## What you will do
The answer must consist only of the lines from the line with "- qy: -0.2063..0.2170" to the line with "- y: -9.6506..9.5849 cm", both included, exactly as they stand below.

## Source data
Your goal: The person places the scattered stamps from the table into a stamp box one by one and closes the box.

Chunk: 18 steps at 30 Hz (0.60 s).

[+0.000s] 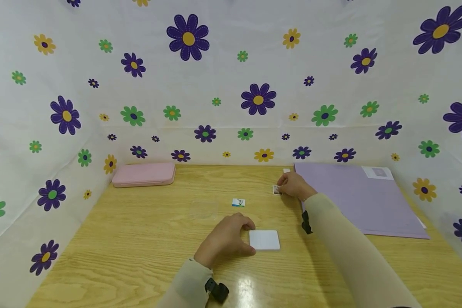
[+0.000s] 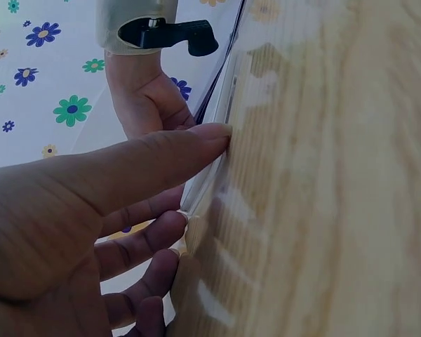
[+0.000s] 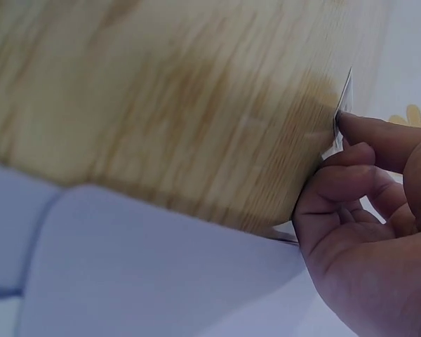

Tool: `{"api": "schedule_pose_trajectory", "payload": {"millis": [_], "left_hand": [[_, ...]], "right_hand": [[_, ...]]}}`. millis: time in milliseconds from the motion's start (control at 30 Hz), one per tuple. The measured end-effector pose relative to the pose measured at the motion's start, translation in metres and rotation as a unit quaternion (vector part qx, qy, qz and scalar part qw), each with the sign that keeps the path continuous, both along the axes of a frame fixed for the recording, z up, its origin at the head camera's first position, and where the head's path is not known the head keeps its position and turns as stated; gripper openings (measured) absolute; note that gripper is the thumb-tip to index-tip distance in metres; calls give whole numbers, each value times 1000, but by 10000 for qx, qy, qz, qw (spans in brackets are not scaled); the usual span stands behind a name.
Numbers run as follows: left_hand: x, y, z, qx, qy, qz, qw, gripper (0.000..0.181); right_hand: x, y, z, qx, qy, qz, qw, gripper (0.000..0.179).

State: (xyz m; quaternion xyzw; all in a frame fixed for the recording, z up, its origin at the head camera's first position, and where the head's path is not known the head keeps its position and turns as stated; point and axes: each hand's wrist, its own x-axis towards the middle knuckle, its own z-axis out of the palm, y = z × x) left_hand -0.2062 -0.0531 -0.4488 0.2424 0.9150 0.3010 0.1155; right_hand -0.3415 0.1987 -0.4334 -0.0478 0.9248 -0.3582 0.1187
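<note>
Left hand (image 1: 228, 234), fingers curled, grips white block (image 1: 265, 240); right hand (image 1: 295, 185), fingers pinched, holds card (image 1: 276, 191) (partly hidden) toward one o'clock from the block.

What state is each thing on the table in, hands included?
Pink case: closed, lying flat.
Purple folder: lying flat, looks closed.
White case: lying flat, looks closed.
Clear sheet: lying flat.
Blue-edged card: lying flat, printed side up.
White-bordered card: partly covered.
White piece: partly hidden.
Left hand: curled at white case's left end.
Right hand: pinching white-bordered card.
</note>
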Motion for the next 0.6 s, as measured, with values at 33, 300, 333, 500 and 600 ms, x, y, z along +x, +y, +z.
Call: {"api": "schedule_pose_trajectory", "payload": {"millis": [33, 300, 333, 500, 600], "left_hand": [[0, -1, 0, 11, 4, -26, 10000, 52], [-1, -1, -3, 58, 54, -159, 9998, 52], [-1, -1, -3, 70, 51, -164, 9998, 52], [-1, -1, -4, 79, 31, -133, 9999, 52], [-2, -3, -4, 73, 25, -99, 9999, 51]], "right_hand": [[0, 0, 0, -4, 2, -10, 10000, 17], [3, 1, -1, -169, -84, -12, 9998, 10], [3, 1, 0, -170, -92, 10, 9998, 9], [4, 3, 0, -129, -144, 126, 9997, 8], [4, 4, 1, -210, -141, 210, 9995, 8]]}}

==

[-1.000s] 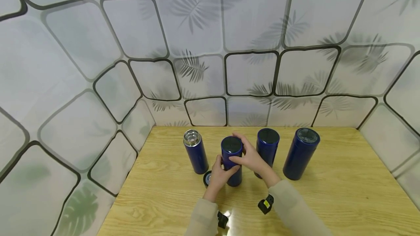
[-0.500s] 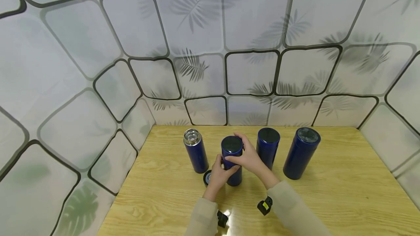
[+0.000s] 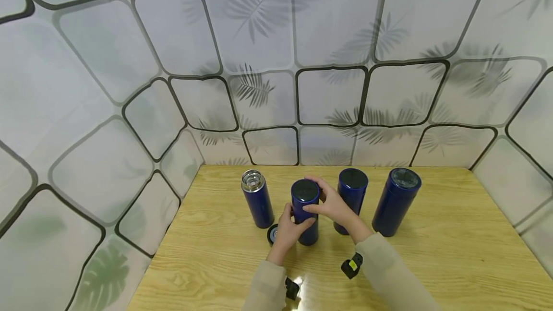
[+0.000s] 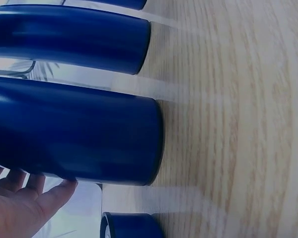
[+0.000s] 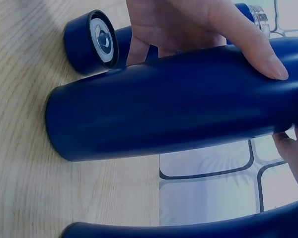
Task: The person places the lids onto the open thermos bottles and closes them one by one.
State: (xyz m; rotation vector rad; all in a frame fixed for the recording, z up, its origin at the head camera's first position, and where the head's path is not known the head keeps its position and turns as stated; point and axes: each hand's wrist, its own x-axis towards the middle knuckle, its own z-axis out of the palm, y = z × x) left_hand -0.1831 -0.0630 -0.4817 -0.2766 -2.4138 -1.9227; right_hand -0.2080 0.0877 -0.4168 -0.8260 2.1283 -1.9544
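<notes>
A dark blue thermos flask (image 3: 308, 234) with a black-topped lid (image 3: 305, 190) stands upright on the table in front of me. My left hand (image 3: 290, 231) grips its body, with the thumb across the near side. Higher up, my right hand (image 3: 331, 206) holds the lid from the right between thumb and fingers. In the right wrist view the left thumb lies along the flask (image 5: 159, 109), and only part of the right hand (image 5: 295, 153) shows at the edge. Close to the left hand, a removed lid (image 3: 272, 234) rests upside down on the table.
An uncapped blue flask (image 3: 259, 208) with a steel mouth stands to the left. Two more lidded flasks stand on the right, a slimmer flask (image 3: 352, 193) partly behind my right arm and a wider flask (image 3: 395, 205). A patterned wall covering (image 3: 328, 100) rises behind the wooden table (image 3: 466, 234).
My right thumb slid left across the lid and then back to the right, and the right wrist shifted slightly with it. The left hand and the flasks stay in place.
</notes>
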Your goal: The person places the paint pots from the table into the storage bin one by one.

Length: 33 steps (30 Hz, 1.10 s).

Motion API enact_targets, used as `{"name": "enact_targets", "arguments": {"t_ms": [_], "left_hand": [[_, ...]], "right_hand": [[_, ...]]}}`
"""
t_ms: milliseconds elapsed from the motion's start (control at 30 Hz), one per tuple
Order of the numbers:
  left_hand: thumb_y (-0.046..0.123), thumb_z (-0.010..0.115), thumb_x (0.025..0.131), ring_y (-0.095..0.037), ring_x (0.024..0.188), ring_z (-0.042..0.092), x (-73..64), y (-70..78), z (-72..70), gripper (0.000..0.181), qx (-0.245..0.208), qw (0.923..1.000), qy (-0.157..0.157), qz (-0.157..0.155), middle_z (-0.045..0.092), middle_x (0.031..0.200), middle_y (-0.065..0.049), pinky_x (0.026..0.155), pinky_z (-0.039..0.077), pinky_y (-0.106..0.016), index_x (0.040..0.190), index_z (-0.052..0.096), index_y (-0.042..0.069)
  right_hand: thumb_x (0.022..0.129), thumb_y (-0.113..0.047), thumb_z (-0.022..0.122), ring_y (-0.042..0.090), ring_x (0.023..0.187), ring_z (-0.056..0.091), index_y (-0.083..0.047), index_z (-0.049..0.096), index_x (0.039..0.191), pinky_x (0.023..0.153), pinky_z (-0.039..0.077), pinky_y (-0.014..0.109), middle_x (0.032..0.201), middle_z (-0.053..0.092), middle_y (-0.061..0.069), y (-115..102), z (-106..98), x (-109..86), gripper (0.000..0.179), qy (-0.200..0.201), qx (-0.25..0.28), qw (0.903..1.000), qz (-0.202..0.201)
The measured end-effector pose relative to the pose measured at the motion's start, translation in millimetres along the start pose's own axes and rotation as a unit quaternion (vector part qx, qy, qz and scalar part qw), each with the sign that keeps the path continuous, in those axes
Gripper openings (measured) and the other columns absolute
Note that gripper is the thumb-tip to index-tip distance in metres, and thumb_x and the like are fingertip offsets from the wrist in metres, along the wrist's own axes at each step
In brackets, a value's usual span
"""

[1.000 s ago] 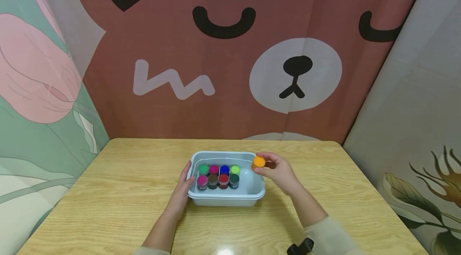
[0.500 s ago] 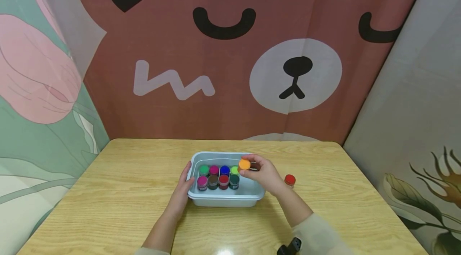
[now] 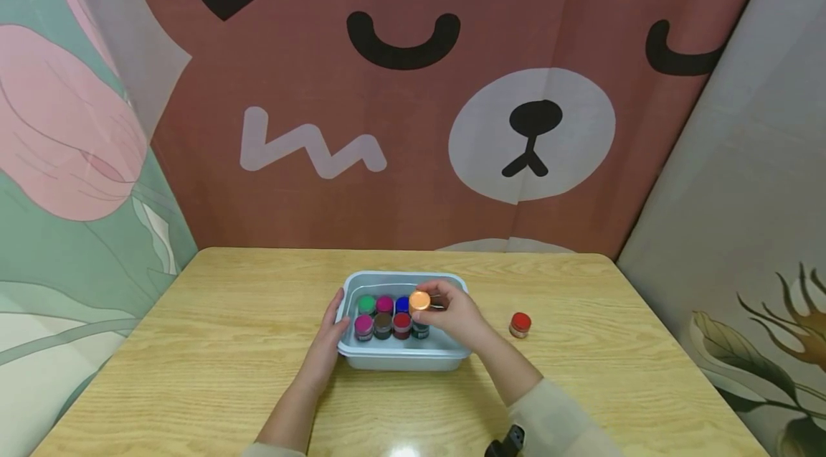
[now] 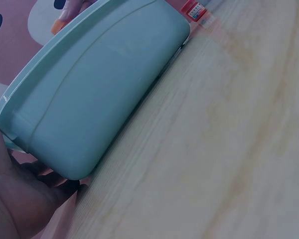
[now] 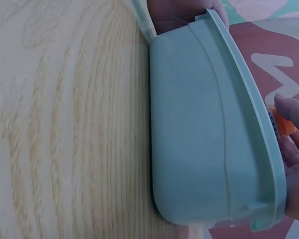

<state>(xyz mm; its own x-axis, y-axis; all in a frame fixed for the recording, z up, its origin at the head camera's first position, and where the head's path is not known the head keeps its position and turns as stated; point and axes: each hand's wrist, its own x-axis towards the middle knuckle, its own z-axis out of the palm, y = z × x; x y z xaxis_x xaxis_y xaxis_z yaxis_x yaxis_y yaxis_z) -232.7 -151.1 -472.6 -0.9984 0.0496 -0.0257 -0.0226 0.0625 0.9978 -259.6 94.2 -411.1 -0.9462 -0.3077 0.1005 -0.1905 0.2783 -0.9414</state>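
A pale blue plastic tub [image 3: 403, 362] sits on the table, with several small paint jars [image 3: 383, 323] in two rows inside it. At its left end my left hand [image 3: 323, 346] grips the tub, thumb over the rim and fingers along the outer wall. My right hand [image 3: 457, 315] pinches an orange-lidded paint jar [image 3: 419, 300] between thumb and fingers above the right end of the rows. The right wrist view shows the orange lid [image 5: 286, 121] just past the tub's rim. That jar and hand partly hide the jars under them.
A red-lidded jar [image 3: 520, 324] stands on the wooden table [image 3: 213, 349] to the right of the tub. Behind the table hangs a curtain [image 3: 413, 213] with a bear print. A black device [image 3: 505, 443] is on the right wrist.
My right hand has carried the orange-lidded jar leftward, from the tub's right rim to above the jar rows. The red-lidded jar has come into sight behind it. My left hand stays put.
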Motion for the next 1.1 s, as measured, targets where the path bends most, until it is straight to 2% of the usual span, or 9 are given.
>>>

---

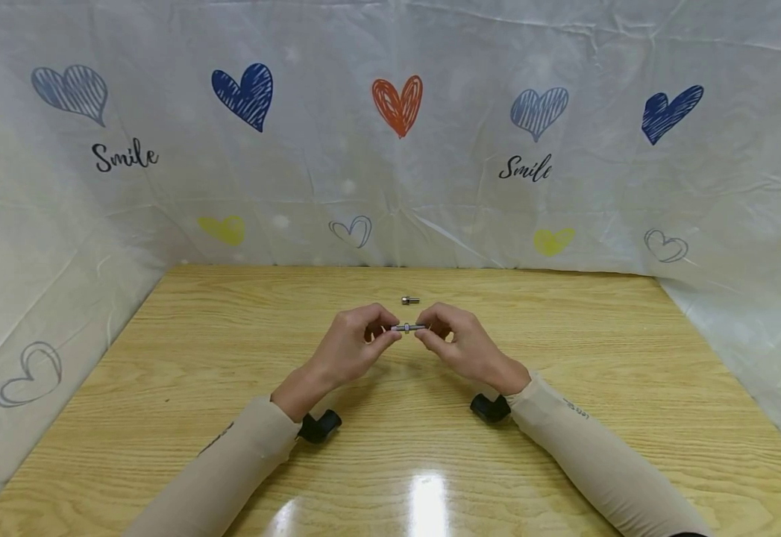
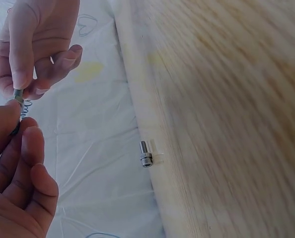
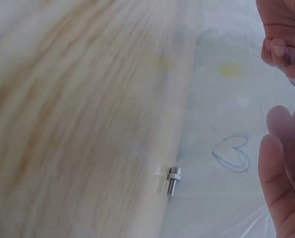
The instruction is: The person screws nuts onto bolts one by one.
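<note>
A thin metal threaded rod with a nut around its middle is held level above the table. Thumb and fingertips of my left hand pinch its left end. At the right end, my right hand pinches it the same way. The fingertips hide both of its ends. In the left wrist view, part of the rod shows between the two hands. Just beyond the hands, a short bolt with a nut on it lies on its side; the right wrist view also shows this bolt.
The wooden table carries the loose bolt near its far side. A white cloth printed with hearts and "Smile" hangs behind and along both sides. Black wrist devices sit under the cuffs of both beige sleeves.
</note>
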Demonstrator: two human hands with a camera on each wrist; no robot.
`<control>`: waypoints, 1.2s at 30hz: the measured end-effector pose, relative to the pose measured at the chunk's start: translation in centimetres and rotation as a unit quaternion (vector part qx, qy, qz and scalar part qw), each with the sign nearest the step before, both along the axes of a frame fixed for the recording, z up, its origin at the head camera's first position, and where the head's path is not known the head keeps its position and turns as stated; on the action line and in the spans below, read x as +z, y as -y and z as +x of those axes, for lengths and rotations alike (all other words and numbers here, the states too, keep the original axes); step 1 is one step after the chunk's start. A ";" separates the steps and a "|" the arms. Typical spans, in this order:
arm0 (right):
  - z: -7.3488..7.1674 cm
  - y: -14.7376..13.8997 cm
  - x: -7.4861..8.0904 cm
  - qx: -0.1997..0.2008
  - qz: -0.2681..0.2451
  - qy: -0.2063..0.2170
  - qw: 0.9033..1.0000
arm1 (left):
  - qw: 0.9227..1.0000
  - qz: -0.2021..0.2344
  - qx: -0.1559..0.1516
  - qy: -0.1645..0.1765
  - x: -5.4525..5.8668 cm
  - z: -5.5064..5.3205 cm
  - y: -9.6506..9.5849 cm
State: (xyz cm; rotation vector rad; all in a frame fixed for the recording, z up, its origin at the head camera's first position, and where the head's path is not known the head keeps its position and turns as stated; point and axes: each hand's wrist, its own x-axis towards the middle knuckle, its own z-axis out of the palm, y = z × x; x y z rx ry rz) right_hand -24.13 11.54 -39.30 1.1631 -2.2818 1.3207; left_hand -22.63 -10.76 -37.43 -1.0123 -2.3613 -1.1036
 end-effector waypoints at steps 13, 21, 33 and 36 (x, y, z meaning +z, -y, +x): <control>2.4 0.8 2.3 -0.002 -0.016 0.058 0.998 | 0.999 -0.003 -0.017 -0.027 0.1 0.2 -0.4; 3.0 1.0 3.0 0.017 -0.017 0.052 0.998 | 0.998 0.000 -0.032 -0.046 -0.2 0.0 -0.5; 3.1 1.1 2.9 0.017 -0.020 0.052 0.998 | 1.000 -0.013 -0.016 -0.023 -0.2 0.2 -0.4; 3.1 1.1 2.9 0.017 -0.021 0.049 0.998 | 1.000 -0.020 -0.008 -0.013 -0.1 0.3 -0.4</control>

## Answer space
  - qy: -0.2063..0.2170
  - qw: 0.9033..1.0000
arm1 (left):
  - qw: 0.9227..1.0000
  - qz: -0.2021..0.2344
  - qx: -0.1559..0.1516
  - qy: -0.1645..0.1765
  - x: -5.4525..5.8668 cm
  - z: -5.5064..5.3205 cm
  - y: -9.6506..9.5849 cm

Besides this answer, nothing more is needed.